_DIRECTIONS FOR THIS TASK_
Which lines in the records below contain the word "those"? Return each of them.

_AVAILABLE DATA_
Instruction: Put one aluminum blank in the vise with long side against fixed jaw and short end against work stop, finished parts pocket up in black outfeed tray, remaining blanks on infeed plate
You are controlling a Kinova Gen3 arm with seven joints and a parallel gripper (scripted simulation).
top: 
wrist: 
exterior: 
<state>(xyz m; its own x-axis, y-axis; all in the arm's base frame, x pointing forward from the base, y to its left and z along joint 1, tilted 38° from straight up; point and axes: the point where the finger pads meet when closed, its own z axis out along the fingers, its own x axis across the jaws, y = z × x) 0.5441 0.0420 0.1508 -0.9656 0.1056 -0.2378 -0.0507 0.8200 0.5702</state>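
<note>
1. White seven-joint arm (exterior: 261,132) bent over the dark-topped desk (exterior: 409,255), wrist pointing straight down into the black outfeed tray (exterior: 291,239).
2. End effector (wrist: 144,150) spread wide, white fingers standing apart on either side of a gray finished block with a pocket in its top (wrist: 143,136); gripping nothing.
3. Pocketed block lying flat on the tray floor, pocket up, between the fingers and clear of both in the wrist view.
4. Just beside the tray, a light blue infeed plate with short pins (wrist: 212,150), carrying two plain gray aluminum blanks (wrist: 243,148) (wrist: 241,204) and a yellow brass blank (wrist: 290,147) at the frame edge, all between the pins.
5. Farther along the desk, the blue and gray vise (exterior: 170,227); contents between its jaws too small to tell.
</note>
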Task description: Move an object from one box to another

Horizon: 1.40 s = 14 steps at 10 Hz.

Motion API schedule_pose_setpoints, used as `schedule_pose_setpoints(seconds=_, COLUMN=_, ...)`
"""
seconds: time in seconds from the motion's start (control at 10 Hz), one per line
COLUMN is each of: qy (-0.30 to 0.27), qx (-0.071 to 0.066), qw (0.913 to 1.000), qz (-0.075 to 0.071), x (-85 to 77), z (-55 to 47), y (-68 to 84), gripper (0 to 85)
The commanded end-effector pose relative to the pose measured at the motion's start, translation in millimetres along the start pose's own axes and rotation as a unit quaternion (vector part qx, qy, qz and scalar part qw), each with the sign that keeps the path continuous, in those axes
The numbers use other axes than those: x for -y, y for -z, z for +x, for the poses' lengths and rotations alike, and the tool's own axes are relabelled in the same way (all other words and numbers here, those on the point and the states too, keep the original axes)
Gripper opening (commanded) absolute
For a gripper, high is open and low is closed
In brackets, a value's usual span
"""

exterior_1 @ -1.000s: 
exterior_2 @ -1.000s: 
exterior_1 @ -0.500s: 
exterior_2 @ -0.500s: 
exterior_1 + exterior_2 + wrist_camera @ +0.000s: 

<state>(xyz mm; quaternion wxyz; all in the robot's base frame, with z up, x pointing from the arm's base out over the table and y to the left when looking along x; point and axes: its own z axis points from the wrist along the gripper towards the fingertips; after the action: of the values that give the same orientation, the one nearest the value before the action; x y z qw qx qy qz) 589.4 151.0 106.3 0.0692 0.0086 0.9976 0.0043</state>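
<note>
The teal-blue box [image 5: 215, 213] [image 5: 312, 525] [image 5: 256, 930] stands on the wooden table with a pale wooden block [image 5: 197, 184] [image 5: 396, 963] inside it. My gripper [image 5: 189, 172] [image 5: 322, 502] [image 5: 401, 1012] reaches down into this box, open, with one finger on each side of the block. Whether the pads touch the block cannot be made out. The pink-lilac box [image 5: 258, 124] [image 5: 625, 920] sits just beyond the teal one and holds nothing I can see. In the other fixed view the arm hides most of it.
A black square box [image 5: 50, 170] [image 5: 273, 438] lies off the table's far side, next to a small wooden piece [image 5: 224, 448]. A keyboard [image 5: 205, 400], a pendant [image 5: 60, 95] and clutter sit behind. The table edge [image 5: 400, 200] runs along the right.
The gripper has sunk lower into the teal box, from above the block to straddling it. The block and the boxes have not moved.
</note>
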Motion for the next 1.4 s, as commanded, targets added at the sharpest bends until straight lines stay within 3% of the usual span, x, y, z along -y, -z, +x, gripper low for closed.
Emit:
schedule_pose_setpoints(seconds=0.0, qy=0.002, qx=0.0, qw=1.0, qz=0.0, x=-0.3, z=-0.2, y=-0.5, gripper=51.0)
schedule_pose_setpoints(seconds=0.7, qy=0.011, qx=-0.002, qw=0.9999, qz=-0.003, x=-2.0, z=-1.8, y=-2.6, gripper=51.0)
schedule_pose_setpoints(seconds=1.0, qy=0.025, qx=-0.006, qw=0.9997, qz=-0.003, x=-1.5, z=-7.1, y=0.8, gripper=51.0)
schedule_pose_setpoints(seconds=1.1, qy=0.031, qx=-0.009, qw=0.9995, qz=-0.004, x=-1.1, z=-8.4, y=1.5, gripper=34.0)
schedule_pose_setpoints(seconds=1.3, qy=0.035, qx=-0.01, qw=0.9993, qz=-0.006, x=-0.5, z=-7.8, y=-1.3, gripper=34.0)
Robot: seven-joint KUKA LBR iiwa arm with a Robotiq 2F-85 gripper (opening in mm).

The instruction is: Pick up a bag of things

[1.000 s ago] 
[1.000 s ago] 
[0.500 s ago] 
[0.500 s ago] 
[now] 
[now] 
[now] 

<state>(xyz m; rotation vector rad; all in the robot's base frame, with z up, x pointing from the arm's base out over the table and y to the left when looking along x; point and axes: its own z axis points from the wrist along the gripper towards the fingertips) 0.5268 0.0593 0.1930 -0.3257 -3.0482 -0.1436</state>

_OUTPUT FOR THIS EXERCISE_
The commanded end-effector pose relative to the pose measured at the motion's start, translation in millimetres along the start pose's own axes and rotation as a unit quaternion (vector part qx, qy, qz and scalar part qw), each with the sign that keeps the path continuous, in those axes
The numbers use other axes than those: x for -y, y for -z, z for +x, for the poses' lengths and rotations alike, and the tool's own axes are relabelled in the same way (all other words and numbers here, those on the point and the states too, keep the original axes)

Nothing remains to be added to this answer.